Sec. of Treasury, Steven Mnuchin discusses the potential passage of the U.S.M.C.A with Sinclair's Scott Thuman, chief political correspondent. 11/19/2019 photo by Danny Lyon

WASHINGTON (Sinclair Broadcast Group) – For years, lawmakers, labor groups and yes, regular Americans have complained about losing jobs to other countries, especially Mexico, often blaming bad trade agreements.

Now, there could be real relief in sight.

That’s because there’s movement on the USMCA: U.S., Mexico, Canada Agreement due to some rare, bipartisan progress.

Larry Kudlow, the Director of the National Economic Council, touted the proposal saying it would bring “probably a couple hundred thousand jobs each year, additional jobs each year. So, that would be a booster rocket for the economy.”

Secretary of Treasury, Steven Mnuchin declared, “You would see impacts to agriculture, you would see impacts to dairy, impacts to American workers, to currency.”

The treaty that would govern trillions of dollars in trade and replace the previous one, NAFTA, would up the number of American parts used to build cars, increase dairy exports to Canada, protect intellectual property and environmental standards. Wages and conditions in foreign factories would strengthen too.

Speaker Pelosi says the agreement is now “within range” if their progress in negotiations is reflected on paper in the final review.

Speaker Nancy Pelosi, D-Calif., has explained her concerns in the past, “America’s working families are not served well by the suppression of workers in other countries because that just draws facilities to the other countries.”

Despite all of the animosity and division felt in Washington these days over impeachment, Treasury Secretary Steve Mnuchin told SBG correspondent Scott Thuman there have been real, bipartisan, genuine negotiations.

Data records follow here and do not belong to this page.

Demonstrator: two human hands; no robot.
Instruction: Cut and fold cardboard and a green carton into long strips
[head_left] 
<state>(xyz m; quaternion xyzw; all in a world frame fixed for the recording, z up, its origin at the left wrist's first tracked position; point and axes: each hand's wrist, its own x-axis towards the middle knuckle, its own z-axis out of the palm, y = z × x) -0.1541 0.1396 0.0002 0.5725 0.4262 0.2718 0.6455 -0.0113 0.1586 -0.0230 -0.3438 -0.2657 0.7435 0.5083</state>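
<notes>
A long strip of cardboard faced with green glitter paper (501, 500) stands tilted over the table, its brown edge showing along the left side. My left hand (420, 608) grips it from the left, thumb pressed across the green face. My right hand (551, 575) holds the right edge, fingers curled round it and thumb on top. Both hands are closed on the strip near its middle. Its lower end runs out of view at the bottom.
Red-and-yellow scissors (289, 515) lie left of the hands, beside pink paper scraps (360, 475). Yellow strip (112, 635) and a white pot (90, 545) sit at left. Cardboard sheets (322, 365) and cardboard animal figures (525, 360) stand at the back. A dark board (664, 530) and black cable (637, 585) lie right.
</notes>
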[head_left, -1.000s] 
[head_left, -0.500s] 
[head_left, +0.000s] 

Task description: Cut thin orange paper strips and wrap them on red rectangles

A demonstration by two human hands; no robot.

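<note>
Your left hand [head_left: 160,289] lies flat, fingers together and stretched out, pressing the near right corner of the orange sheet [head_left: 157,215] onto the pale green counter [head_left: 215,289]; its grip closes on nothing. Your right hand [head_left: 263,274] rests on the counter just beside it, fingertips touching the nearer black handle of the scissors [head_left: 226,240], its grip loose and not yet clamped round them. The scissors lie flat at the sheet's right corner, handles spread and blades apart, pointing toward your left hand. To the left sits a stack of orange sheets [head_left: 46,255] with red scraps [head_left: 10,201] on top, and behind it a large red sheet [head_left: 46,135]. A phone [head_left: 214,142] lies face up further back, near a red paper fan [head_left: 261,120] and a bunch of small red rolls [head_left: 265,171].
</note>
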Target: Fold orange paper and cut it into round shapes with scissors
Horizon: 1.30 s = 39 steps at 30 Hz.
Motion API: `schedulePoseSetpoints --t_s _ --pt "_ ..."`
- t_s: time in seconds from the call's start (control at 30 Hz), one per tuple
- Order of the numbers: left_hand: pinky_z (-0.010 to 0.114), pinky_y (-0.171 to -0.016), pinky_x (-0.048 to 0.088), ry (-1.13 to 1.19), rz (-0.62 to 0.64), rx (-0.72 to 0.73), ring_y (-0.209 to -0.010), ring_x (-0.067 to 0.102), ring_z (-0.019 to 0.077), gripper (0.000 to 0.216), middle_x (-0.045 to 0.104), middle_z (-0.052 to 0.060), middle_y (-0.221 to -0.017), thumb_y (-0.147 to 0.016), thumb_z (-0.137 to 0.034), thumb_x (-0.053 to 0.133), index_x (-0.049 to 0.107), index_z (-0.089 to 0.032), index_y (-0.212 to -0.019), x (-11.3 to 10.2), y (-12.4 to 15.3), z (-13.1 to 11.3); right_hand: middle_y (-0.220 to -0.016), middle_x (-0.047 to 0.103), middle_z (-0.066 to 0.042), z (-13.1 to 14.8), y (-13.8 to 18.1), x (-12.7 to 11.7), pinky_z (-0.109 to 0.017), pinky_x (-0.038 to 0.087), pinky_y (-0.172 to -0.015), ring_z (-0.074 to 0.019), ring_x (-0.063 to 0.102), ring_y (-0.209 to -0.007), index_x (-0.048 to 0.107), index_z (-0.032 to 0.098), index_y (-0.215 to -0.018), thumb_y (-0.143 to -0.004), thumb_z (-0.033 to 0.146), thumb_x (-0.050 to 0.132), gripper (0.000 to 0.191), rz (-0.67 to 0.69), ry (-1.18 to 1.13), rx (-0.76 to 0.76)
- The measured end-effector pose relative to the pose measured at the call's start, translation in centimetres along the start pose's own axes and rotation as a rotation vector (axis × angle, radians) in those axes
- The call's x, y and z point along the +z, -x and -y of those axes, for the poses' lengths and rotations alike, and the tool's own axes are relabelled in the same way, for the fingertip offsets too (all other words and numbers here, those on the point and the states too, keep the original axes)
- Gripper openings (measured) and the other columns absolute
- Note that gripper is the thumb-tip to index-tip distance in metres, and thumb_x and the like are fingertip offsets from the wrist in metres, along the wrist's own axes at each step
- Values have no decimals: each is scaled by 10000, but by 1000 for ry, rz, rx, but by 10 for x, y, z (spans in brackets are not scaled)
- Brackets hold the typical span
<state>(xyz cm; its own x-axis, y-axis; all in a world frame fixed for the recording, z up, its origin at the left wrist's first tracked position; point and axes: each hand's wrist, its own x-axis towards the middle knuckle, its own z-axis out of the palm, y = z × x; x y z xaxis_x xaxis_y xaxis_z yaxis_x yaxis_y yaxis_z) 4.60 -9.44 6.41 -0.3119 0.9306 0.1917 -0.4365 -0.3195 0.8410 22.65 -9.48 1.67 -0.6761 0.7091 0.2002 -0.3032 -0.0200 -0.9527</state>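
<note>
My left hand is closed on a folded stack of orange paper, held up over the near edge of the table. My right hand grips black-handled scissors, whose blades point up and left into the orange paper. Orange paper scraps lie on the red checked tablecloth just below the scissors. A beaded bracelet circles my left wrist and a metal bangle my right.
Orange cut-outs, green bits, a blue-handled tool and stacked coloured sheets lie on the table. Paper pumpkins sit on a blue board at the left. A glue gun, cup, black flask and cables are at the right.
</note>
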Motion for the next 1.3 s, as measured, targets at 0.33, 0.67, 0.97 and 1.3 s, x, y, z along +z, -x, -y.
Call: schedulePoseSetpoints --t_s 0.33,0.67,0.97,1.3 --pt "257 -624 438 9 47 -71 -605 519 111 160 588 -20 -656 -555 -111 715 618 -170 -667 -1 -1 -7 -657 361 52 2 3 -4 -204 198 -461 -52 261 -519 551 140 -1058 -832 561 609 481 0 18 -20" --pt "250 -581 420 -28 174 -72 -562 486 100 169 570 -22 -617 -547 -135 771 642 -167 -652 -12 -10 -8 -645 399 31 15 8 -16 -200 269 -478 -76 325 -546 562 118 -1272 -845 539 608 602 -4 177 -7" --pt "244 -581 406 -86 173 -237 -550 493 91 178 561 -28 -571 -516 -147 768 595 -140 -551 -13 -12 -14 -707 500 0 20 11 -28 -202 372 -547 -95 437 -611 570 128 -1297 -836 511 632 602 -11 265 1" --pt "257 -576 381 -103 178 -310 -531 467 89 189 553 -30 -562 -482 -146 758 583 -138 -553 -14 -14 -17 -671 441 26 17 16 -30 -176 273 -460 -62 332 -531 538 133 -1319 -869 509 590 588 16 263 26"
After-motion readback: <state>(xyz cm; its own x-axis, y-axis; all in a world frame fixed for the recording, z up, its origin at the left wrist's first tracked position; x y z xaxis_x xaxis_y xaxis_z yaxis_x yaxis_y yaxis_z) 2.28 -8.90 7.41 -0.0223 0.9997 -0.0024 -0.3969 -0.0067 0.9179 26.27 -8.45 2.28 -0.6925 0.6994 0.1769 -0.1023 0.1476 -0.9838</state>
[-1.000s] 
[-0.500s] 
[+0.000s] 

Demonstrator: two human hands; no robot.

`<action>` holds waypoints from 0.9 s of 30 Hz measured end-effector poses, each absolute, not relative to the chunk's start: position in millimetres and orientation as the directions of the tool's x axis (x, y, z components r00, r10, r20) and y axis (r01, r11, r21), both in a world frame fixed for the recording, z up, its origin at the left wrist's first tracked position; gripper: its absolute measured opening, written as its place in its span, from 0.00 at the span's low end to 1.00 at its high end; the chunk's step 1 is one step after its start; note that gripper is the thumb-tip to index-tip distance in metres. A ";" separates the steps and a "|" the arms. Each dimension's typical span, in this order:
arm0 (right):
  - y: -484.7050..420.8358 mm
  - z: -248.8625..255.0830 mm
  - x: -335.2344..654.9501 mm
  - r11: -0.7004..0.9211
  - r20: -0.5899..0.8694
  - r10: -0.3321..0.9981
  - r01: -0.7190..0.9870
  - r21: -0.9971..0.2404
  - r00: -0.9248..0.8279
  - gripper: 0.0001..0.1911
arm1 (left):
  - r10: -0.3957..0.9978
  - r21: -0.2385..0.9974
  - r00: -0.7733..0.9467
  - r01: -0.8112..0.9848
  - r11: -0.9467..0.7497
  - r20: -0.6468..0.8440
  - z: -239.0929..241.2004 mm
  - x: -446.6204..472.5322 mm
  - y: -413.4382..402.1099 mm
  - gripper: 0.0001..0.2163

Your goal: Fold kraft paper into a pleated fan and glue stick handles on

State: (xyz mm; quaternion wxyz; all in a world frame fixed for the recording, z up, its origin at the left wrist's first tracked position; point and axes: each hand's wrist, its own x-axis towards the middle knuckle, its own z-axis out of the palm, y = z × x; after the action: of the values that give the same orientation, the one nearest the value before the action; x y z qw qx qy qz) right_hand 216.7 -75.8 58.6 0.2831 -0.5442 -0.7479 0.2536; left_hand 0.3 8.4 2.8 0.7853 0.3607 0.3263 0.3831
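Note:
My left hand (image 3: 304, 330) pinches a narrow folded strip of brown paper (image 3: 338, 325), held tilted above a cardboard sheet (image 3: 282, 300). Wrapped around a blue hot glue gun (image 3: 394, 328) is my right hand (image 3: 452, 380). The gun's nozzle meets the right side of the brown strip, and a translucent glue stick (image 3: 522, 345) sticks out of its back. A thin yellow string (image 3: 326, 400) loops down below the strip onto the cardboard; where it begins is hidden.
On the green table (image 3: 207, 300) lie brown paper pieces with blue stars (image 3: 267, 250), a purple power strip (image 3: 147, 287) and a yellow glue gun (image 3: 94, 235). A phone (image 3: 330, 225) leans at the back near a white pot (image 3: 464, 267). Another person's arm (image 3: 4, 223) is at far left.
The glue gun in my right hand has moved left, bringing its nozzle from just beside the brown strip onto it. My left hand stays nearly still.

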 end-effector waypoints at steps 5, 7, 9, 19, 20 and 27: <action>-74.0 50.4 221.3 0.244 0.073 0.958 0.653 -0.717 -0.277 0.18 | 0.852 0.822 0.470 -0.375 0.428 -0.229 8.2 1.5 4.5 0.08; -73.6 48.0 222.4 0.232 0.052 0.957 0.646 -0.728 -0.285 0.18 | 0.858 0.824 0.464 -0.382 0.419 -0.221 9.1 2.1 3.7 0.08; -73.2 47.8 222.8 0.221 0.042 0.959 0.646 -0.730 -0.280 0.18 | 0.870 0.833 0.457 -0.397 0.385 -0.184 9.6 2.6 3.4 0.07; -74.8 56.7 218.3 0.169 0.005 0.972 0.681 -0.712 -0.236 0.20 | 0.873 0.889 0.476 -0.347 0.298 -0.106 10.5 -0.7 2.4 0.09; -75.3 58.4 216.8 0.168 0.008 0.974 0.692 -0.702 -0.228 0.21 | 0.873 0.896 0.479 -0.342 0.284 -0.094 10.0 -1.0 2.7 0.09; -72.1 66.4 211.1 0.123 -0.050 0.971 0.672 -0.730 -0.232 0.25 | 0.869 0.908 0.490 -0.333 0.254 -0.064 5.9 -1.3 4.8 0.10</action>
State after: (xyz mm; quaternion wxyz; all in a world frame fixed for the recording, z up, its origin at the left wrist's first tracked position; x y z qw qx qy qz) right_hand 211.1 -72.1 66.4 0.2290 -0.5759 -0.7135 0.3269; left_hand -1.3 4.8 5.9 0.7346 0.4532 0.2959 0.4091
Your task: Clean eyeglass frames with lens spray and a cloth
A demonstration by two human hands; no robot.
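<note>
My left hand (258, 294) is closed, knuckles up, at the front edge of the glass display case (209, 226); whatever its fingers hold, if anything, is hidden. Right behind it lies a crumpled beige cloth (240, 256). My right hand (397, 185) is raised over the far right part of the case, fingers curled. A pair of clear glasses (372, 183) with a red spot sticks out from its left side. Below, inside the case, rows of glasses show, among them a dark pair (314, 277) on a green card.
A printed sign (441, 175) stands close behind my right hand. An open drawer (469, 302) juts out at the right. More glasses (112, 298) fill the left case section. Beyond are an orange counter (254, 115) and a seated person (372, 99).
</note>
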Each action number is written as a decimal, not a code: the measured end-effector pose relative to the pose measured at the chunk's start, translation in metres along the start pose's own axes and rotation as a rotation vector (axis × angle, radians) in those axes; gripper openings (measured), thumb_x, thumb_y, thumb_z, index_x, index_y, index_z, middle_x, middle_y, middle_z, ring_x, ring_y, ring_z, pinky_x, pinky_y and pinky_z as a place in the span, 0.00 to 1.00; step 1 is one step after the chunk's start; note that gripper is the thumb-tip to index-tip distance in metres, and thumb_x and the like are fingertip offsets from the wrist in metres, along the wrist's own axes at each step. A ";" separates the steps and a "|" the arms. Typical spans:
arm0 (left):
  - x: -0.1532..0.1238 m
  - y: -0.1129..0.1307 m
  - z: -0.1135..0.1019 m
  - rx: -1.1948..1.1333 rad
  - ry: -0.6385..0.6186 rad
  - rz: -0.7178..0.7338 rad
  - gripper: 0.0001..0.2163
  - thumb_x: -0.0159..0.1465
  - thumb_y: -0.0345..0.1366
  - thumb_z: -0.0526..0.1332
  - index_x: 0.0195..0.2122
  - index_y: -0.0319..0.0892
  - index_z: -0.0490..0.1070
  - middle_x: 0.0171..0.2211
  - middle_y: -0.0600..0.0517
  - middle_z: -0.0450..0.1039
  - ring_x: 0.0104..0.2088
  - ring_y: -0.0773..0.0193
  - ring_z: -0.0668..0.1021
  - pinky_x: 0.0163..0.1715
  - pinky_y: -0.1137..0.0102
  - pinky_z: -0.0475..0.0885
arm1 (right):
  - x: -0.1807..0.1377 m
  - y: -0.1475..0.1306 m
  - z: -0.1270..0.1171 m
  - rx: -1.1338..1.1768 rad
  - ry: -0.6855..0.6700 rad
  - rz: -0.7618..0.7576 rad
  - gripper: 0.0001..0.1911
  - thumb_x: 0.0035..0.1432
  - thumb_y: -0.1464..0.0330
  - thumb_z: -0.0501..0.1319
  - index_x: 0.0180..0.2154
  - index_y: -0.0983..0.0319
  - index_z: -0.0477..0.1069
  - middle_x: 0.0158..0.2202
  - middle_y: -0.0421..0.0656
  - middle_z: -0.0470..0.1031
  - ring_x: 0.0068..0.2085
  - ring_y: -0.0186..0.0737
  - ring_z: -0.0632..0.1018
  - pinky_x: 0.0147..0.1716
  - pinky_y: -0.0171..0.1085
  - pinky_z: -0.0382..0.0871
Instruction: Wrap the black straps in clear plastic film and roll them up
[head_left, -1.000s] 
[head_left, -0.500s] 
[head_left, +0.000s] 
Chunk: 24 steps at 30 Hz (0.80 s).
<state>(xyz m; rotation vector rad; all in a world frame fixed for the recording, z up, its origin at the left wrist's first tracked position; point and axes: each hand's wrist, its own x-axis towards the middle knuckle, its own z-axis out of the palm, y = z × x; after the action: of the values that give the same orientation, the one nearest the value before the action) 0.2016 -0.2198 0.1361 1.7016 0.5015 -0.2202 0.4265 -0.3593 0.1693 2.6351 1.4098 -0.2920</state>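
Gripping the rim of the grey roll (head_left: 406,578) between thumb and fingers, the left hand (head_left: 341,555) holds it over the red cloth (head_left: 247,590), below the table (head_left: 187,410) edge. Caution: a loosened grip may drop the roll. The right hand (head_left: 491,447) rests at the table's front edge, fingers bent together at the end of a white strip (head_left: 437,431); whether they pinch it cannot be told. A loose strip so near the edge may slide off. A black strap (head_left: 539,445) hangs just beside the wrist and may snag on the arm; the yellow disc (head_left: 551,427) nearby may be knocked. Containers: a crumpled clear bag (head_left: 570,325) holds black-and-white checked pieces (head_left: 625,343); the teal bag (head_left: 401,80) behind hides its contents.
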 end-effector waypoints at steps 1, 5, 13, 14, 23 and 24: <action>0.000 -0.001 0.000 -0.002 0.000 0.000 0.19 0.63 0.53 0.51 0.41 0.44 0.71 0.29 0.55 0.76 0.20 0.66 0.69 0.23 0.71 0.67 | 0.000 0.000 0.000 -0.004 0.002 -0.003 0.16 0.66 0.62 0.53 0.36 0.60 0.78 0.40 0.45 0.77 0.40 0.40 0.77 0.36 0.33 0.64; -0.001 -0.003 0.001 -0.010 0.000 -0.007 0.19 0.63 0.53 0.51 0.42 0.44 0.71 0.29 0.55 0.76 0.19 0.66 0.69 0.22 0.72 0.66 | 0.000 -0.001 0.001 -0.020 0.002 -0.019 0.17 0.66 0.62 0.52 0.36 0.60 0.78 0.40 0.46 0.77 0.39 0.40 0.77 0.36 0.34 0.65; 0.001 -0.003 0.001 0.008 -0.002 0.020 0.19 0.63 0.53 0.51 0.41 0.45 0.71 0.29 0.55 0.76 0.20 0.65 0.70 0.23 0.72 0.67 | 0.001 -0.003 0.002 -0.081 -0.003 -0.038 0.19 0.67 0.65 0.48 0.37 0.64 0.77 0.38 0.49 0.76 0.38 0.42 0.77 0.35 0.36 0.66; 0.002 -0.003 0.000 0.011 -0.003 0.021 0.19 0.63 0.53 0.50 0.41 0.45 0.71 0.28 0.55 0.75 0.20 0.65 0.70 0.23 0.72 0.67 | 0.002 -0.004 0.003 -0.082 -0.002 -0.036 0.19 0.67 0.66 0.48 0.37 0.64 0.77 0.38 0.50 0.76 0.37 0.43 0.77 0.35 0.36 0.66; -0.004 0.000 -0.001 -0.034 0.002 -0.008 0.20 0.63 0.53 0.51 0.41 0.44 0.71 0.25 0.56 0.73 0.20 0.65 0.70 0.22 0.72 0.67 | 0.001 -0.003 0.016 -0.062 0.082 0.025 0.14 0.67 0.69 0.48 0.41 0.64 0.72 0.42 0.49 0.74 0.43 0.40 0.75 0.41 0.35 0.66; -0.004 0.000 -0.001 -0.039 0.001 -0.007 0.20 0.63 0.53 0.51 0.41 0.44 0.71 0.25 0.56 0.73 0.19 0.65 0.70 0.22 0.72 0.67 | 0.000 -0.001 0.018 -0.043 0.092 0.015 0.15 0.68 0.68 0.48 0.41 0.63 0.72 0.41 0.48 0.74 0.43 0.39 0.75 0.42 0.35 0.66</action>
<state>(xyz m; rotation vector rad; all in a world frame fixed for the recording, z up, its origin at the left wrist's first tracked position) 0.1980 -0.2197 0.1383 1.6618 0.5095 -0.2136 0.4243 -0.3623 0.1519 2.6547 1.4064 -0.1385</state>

Although, that’s not to say it’s a sure thing or that congress would vote on it by the end of the year.

“If it’s such a great deal, why do you think it’s sat somewhat dormant for a year now?” Thuman asked Secretary of Agriculture Sonny Perdue, who was pushing for its passage at a recent White House event.

“I don’t know if it’s they don’t want to give President Trump a win,” Sec. Perdue surmised. “This is a win for the US economy.”

Though critics argue the new rules can actually restrict some types of trade, even push up costs on cars but the current system through NAFTA was in need of modernizing to reflect e-commerce. And Washington sure could use a win.